Qu’est-ce que la mémoire ?
Vous souvenez-vous du lieu de vos dernières vacances ? De la date de la révolution Française ? Ou de comment conduire un vélo ? Bien sur ! Maintenant, êtes vous capable de citer dans l’ordre vos rois de France ? Ou de réciter le théorème de Pythagore ? Non ? Pourtant nous l’avons tous appris par cœur à un moment donné. Mais pour pouvoir profiter de ce que l’on a appris, encore faut-il pouvoir s’en souvenir ! Les informations que nous recevons et qui proviennent de tous nos sens, que ce soit l’ouïe, le toucher, la vue, l’odorat ou même le goût doivent être encodées et rangées dans notre cerveau pour que nous puissions les récupérer au moment opportun. La mémoire est une pièce maitresse dans la quasi totalité de nos processus mentaux. Elle contribue à nous rendre humain. La mémoire est le processus qui nous permet de conserver l’information à travers le temps. Sternberg la défini comme « le moyen par lequel nous puisons dans nos expériences passées pour utiliser cette information dans le présent ». Cette dernière nous est essentielle car sans mémoire du passé nous ne pouvons pas opéré dans le présent ni même imaginer notre future. Sans elle, l’apprentissage nous serait donc impossible.

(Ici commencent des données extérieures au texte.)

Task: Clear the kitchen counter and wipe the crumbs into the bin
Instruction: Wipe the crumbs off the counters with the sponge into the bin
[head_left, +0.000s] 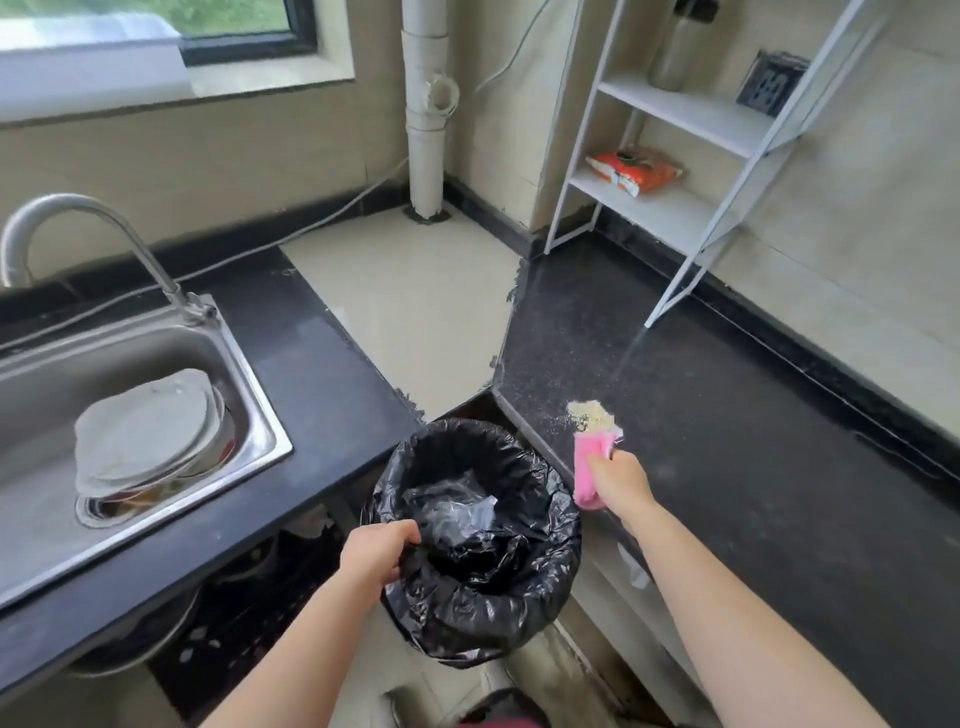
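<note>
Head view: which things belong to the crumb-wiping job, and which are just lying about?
Job: pink cloth in right hand; crumb pile on black counter; lined bin, held by left hand.
Lying about: orange packet on white rack; dishes in sink; tap; bottle.

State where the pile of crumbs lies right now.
In the head view, the crumbs lie on the right-side counter near its edge, just beyond the pink cloth gripped by the right hand, beside the bin.
</note>
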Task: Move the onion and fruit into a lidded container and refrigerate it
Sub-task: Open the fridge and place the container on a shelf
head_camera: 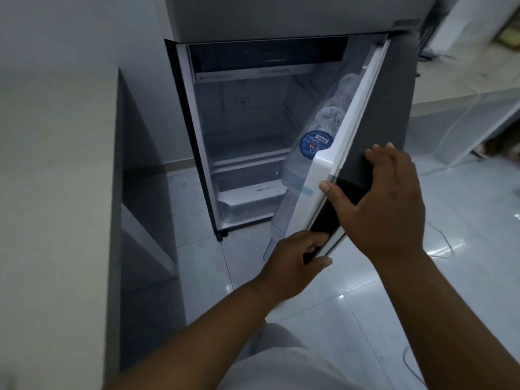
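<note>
The grey fridge (253,18) stands ahead with its lower door (391,108) swung partly open to the right. Its unlit inside (247,128) shows bare shelves and a clear crisper drawer (247,190) at the bottom. My right hand (385,201) lies flat on the door's dark outer face, thumb hooked over its free edge. Lower down, my left hand (292,266) grips the same edge near the door's bottom corner. No onion, fruit or lidded container is in view.
Water bottles (318,139) with blue labels stand in the door rack. A pale counter (56,192) with open shelves under it runs along the left, close to the fridge. A low white bench (464,102) sits at the back right. A thin cable (447,243) lies on the glossy tiled floor.
</note>
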Motion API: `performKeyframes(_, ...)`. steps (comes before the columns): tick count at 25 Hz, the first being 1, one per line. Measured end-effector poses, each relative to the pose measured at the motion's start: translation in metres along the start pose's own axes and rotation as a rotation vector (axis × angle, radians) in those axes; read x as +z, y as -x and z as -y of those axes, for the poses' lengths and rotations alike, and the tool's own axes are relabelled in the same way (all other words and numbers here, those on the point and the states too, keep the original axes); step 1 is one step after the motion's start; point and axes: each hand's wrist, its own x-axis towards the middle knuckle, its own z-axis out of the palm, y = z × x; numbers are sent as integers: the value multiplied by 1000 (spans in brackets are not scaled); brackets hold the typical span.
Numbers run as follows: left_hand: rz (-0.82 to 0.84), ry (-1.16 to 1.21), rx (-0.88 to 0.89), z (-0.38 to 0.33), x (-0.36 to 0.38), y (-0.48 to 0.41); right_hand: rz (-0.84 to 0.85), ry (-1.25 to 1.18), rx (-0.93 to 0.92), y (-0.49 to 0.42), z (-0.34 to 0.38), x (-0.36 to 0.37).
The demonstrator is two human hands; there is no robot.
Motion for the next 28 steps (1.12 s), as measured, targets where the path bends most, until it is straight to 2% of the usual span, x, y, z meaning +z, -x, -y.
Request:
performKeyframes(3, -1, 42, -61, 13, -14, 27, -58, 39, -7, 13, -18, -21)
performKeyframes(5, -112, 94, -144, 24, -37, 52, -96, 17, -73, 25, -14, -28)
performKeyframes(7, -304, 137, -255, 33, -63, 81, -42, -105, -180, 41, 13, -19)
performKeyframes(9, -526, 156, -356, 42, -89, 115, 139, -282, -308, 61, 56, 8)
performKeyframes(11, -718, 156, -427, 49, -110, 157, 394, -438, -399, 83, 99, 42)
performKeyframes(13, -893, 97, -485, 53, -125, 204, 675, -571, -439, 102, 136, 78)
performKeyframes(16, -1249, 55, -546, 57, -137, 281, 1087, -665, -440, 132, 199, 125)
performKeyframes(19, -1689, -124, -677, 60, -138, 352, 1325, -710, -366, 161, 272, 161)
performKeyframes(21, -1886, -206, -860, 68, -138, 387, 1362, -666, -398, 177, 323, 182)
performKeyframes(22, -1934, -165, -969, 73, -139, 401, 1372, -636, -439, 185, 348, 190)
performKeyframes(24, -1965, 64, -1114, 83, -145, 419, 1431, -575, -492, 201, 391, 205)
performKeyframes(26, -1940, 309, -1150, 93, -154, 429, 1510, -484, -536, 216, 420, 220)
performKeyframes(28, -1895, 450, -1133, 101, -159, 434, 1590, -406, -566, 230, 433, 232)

La mémoire est étudiée par l’Homme grâce aux sciences et à la philosophie depuis des milliers d’années. De nos jours cela reste un sujet majeur pour les sciences cognitives et en particulier la psychologie.

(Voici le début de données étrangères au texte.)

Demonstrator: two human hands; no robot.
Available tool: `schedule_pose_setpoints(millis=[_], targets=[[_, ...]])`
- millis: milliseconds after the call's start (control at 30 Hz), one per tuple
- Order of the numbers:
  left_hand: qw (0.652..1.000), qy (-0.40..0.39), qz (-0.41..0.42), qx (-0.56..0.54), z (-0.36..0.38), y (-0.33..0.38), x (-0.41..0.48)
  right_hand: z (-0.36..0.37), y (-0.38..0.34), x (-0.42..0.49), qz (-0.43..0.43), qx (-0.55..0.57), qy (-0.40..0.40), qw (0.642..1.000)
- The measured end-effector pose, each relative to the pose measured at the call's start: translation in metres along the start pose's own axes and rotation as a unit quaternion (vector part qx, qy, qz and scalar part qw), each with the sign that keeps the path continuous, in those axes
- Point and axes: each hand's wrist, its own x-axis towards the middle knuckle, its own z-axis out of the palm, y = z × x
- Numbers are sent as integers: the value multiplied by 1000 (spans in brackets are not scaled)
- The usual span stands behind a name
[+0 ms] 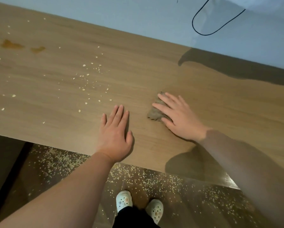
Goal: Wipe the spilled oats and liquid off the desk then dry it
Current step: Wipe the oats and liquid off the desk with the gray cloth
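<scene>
The oats (87, 74) lie on the desk (154, 63), left of both hands. The brown liquid (12, 44) sits even farther left. The wiping looks only partly done. The cloth (154, 113) is under the right hand (179, 117), pressed by flat, straight fingers. The left hand (116, 134) lies flat beside it, holding nothing. Next, the cloth likely needs to slide left to the oats.

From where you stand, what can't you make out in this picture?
Head view, the only one:
- Cloth: mostly covered by the right hand, so its full shape is hidden.
- Brown liquid: cut off by the left edge, so its extent is unknown.
- Black cable: runs off the top edge; where it leads is unseen.
- Floor beneath the desk: hidden by the desktop.
</scene>
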Motion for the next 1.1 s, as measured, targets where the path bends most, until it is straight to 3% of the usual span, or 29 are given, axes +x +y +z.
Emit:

Mais comment définit-on la mémoire exactement ? Comment se forme t-elle ? Lorsque nous parlons de mémoire nous nous référons aux processus qui permettent d’acquérir, de classer, de garder et plus tard de retirer des informations. Cela implique trois processus majeurs : « L’encodage » qui transforme l’information brut en une forme exploitable par notre cerveau, « le stockage » qui nous permet d’organiser et de garder les informations en arrière plan hors de notre conscience. Et « la récupération » qui nous permet d’aller retirer l’information voulue le moment venu en la faisant passer dans notre conscience.
Les systèmes de mémoire
Pour comprendre un peu mieux les processus impliqués, nous allons nous pencher sur les différentes phases et systèmes rentrant en jeu dans le fonctionnement de la mémoire. Différents modèles et théories se confrontent et parfois se complètent en psychologie lorsqu’il s’agit d’expliquer les mécanismes de notre mémoire. L’un des modèles les plus vastement utilisés est le Modèle Modal de la Mémoire de Atkinson and Shiffrin (1968). Cette théorie distingues trois stades de mémoire : le registre sensoriel, la mémoire à court terme et la mémoire à long terme.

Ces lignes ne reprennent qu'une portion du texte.